29 February 2008 | Michael_Elliott
Judith of Bethulia (1914)
*** (out of 4)
D.W. Griffith's first feature as well as his final film for the Biograph company. Semi historical story from the Old Testament about Judith (Blanche Sweet), a strong willed woman who rises up to defend her town of Bethulia against Holofernes (Henry B. Walthall) and the Assyrians. Griffith was the first to take film-making to Los Angeles and that's how he got away with this film when Biograph refused to let him make longer running films. Griffith told the company he was going back out West so that he could film in better weather.

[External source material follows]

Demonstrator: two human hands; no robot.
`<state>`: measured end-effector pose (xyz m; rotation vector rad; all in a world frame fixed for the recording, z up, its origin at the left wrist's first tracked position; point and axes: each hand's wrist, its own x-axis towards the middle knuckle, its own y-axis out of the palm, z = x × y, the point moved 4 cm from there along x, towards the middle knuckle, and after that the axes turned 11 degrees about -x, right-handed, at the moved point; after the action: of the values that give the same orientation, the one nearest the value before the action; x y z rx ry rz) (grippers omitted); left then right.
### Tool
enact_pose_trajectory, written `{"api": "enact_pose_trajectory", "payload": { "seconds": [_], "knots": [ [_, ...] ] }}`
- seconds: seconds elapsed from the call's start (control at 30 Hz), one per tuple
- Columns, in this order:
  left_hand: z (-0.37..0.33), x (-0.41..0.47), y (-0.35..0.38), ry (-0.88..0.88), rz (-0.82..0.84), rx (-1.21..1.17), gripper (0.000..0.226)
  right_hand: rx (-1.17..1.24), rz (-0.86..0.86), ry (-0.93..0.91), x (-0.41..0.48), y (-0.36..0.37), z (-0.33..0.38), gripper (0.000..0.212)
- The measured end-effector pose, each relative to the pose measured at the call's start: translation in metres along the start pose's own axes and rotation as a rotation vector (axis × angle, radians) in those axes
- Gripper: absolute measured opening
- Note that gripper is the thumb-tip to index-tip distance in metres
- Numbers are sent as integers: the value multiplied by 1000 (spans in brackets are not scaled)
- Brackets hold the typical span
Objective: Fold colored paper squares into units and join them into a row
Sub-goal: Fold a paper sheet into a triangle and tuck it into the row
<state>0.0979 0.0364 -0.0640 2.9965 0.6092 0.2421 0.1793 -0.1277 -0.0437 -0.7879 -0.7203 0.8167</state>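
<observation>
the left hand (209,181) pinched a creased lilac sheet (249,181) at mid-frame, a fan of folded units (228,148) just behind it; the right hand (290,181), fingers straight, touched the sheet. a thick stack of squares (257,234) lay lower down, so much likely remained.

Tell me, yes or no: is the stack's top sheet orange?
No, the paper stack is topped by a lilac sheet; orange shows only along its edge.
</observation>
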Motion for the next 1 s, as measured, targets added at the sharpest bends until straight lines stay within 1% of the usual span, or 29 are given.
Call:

The studio was under the impression that he was going to make six short films but instead he spent $36,000 (nearly five times the cost of a normal picture) and created his first feature. Even though the film became a huge hit, Biograph still refused to let him make features so Griffith left the studio, taking the majority of their actors with him and the rest is history. Needless to say but Biograph didn't last much longer. As for the actual film, it's a pretty good telling of events but for some reason that beautiful editing of Griffith's isn't to be seen here, which is a shame because it probably would have helped the film a lot. I think it would have also helped had he inserted more title cards but it's clear Griffith's mind was on the technical side of the epic battle scenes. The battle scenes here are very good and quite a treasure for the eyes. There's one scene where the Assyrians are trying to break down the gate leading into Bethulia and this here is where the greatest action is. People are on top of the gate throwing down large rocks, which was all done for real. Griffith paid the actors an extra $5 a day to let these rocks be thrown at them. The performance from Sweet is exceptionally good and the supporting cast also includes Mae Marsh, Lillian Gish, Dorothy Gish, Harry Carey and Robert Harron.